Alfonso Ocampo-Chavez

Personal information
- Full name: Alfonso Ocampo-Chavez
- Date of birth: March 25, 2002 (age 24)
- Place of birth: Merced, California, United States
- Height: 5 ft 9 in (1.75 m)
- Position: Forward

Youth career
- 2013–2016: Merced Atlas Soccer Academy
- 2016–2019: Seattle Sounders FC

Senior career*
- Years: Team / Apps / (Gls)
- 2017–2022: Tacoma Defiance / 67 / (18)
- 2019–2022: Seattle Sounders FC / 3 / (0)
- 2021: → FC Pinzgau Saalfelden (loan) / 13 / (1)
- 2023: Austin FC / 0 / (0)
- 2023: → Austin FC II (loan) / 22 / (4)

International career^{‡}
- 2017: United States U15 / 5 / (2)
- 2017–2019: United States U17 / 22 / (9)

Medal record
Seattle Sounders FC
| First place | MLS Cup | 2019 |

= Alfonso Ocampo-Chavez =

American soccer player

Alfonso Ocampo-Chavez (born March 25, 2002) is an American professional soccer player who plays as a forward.

==Youth career==
Ocampo-Chavez was raised in Merced, California to Mexican parents, playing in the Merced Atlas Soccer Academy program. He signed a contract in 2016 to join the Seattle Sounders FC Academy at the age of 14, shortly after entering the U.S. youth national team system and training with the national under-14 team.

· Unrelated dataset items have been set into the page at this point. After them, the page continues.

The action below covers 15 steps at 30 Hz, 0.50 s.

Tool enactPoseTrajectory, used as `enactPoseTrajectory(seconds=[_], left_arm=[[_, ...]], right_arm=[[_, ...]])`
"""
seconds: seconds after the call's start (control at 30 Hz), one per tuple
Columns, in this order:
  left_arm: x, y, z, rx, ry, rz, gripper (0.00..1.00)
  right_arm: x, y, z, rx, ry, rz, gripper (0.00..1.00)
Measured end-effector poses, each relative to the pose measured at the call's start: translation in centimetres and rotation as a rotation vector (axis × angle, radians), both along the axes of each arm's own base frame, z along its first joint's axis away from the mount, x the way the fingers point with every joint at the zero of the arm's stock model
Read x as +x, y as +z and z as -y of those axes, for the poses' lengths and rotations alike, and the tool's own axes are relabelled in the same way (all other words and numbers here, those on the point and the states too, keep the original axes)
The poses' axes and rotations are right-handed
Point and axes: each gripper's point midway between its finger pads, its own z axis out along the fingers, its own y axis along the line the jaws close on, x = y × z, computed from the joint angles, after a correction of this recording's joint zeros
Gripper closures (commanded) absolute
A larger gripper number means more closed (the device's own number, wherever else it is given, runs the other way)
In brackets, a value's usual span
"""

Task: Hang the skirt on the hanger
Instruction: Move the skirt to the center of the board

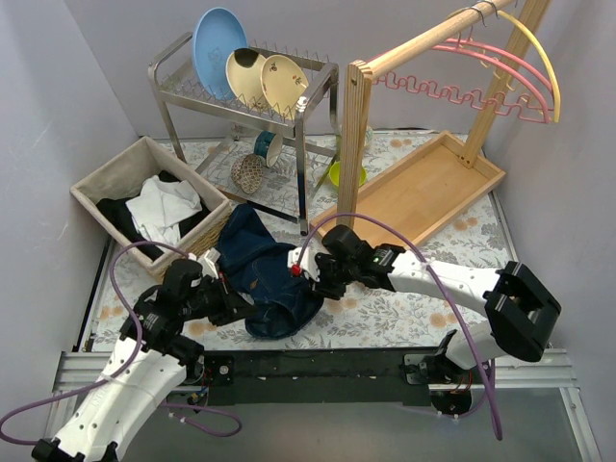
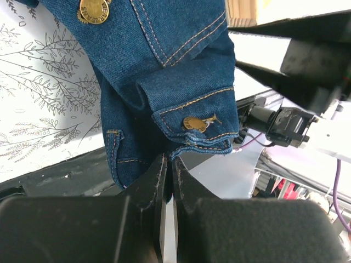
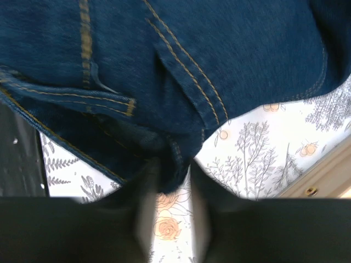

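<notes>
Dark blue denim skirt (image 1: 258, 271) lies crumpled on the floral-patterned desk (image 1: 404, 322), front centre, between the two arms and just beside the wicker basket of clothes (image 1: 101, 183). Left hand (image 2: 169, 162): fingers pressed together, pinching a hemmed edge of the skirt near a brass button (image 2: 196, 123). Right hand (image 3: 171, 171): a denim fold sits between its fingers, but the wrist view is blurred; cannot tell whether they are clamped on it. Pink wavy hangers (image 1: 460, 96) hang from the wooden rack (image 1: 423, 40) at back right, well apart from the skirt.
</notes>
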Motion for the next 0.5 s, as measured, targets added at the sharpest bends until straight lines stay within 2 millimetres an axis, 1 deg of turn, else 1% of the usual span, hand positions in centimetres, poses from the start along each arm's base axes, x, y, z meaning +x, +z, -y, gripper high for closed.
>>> enactPoseTrajectory(seconds=[0.07, 0.17, 0.23, 0.27, 0.3, 0.33, 0.37, 0.4, 0.43, 0.47, 0.5], left_arm=[[0.2, 0.2, -0.1, -0.005, 0.021, 0.01, 1.0], [0.6, 0.5, -0.5, -0.005, 0.066, 0.033, 1.0], [1.0, 1.0, -1.3, 0.008, 0.129, 0.057, 1.0], [1.4, 1.7, -1.8, 0.014, 0.169, 0.083, 1.0], [1.7, 2.6, -2.4, 0.016, 0.209, 0.111, 1.0], [2.1, 3.9, -2.9, 0.009, 0.251, 0.153, 1.0], [2.6, 5.3, -3.4, -0.003, 0.293, 0.201, 1.0], [2.8, 6.8, -3.9, -0.022, 0.329, 0.246, 1.0], [3.0, 8.0, -4.3, -0.04, 0.36, 0.282, 1.0], [3.2, 8.7, -4.5, -0.053, 0.382, 0.304, 1.0], [3.4, 9.1, -4.8, -0.066, 0.404, 0.32, 1.0]], right_arm=[[0.5, -0.5, 0.2, -0.021, -0.028, 0.007, 0.99], [1.4, -0.4, 0.7, -0.04, -0.076, 0.039, 0.99], [1.9, 0.6, 1.4, -0.034, -0.103, 0.061, 0.99], [2.3, 1.7, 1.9, -0.019, -0.122, 0.075, 0.99], [2.8, 3.4, 2.4, 0.009, -0.146, 0.092, 0.99], [3.6, 5.5, 3.0, 0.048, -0.171, 0.116, 0.99], [4.3, 8.1, 3.5, 0.104, -0.196, 0.149, 0.99], [4.7, 10.2, 3.9, 0.151, -0.208, 0.177, 0.99], [4.9, 13.9, 4.7, 0.232, -0.219, 0.236, 0.99], [5.1, 14.7, 5.1, 0.248, -0.23, 0.25, 0.99], [4.6, 16.4, 5.6, 0.292, -0.222, 0.28, 0.99]])
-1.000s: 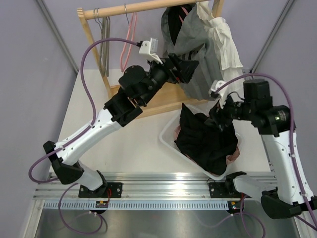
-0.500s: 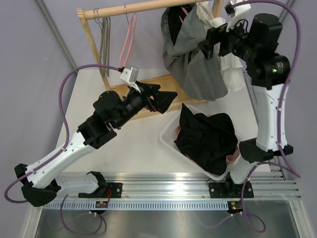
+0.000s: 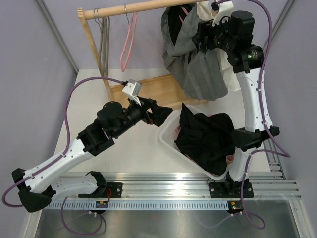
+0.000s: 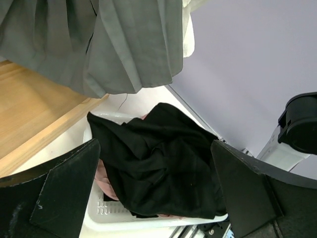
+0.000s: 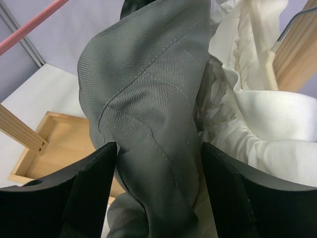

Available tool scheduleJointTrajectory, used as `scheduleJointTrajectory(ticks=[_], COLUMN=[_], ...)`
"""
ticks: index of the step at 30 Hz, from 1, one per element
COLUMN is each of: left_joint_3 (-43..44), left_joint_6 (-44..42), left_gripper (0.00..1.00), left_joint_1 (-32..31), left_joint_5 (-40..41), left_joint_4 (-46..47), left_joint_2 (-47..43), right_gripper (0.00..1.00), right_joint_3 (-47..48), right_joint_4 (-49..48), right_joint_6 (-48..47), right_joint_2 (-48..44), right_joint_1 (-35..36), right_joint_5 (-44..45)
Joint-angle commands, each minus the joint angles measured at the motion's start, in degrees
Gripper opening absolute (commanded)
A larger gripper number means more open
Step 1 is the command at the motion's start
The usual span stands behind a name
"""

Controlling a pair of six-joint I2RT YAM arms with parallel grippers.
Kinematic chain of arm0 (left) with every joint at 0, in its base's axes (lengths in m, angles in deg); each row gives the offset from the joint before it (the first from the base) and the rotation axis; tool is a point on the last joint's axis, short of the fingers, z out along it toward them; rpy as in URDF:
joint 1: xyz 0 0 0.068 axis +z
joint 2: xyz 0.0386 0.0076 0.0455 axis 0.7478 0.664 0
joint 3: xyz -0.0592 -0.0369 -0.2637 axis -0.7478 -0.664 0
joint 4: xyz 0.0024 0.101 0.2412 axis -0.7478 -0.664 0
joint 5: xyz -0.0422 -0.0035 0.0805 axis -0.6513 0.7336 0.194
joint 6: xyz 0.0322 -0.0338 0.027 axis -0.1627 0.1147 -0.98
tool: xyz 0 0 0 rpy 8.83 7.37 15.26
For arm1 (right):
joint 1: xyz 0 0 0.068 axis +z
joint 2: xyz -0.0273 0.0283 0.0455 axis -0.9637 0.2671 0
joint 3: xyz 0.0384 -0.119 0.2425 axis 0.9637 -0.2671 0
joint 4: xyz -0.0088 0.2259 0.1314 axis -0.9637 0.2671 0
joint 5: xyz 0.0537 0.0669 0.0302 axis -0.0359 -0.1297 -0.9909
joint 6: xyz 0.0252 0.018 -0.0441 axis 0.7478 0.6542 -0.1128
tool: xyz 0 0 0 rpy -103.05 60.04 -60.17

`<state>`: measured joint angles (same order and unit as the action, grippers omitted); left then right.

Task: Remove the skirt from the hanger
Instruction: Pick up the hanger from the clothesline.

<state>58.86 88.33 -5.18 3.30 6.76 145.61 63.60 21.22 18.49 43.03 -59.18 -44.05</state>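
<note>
Wooden rail (image 3: 138, 7), grey skirt (image 3: 198, 72) hangs vert., hem down, R jaws open astride it, L jaws open, empty

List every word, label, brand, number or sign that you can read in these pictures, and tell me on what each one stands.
No readable text on the grey skirt, the black garment, the white basket or the wooden rack.
Small coloured marks on the rail by the arm bases: too small to read.

Test lab (aluminium rail (image 3: 163, 181), partition walls (image 3: 25, 74)).
</note>
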Motion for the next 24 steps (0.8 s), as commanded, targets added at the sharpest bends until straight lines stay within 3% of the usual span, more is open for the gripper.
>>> scheduleJointTrajectory(ticks=[1, 9, 20, 24], left_joint_3=[-1.2, -4.0, -6.8, -7.1], left_joint_6=[-0.2, 0.3, 2.0, 2.4], left_gripper=[0.99, 0.99, 0.99, 0.99], left_joint_1=[0.0, 0.0, 0.0, 0.0], left_joint_5=[-0.6, 0.6, 0.9, 0.9], left_joint_4=[2.2, 2.3, 3.0, 2.8], left_joint_2=[-2.4, -5.1, -7.3, -7.9], right_gripper=[0.75, 0.68, 0.36, 0.14], right_joint_3=[0.7, 1.3, 2.4, 2.8], right_joint_4=[-3.3, -3.6, -4.0, -3.9], right_joint_6=[1.0, 2.2, 2.8, 3.2], right_joint_2=[2.3, 6.4, 8.3, 9.4], right_joint_1=[0.5, 0.5, 0.5, 0.5], right_joint_5=[0.9, 2.2, 4.4, 3.2])
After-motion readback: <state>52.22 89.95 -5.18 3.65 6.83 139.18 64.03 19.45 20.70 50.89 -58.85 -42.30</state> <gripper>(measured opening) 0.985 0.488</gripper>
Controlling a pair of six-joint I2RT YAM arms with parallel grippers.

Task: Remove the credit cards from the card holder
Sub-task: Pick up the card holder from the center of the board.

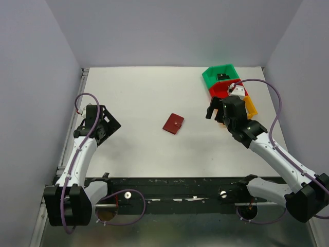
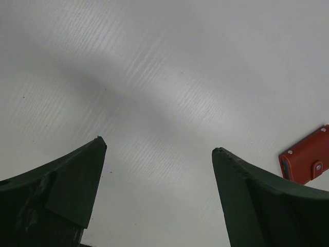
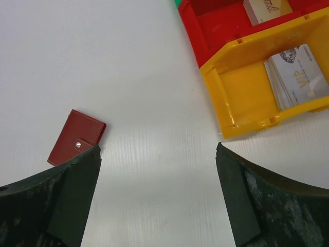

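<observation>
Right gripper [image 3: 158,145] and left gripper [image 2: 159,144]: fingers apart, empty. Card holder [image 3: 77,137] lies closed just left of right gripper; a flat pinch may push it away unopened

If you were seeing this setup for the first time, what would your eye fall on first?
The closed dark red card holder lies alone in the middle of the white table. At the far right, the green bin, red bin and yellow bin stand out in a row; silver-grey cards lie in the yellow one.
</observation>
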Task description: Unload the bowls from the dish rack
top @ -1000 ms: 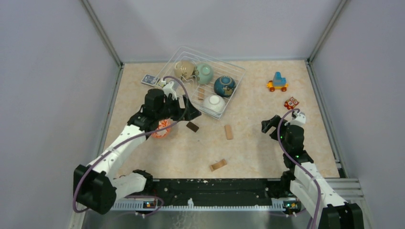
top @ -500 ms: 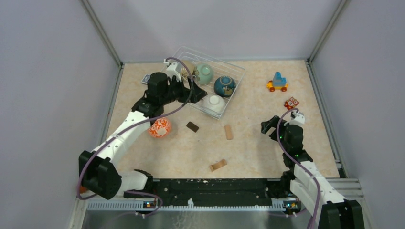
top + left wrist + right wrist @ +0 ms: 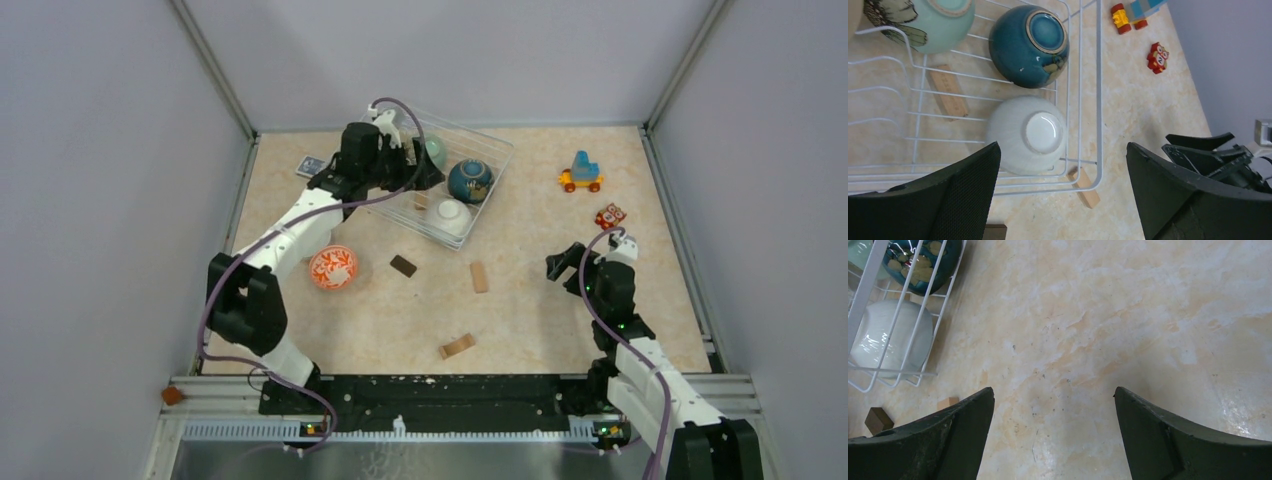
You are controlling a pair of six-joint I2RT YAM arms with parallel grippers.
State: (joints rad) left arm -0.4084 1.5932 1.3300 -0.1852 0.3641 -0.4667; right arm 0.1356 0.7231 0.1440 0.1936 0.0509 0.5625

He was transferred to the Sounders' under-17 team and played in the Generation Adidas Cup, scoring four goals against other MLS academy teams.

==Professional career==

===Seattle Sounders FC 2===

Ocampo-Chavez made his professional debut on July 8, 2017, playing for USL club Seattle Sounders FC 2 on July 8, 2017, in a 4–1 defeat to Real Monarchs. He was signed to a full-time USL contract with the team in August 2018. In the 2019 Generation Adidas Cup, he led the Sounders team to the final by scoring six goals in five matches, including a hat-trick against the West Ham United Academy in the semifinal.

===Seattle Sounders FC===

Ocampo-Chavez signed a first-team MLS contract with the Sounders on May 1, 2019, after making three appearances for the Tacoma Defiance. Following the 2022 season, Ocampo-Chavez was released by Seattle.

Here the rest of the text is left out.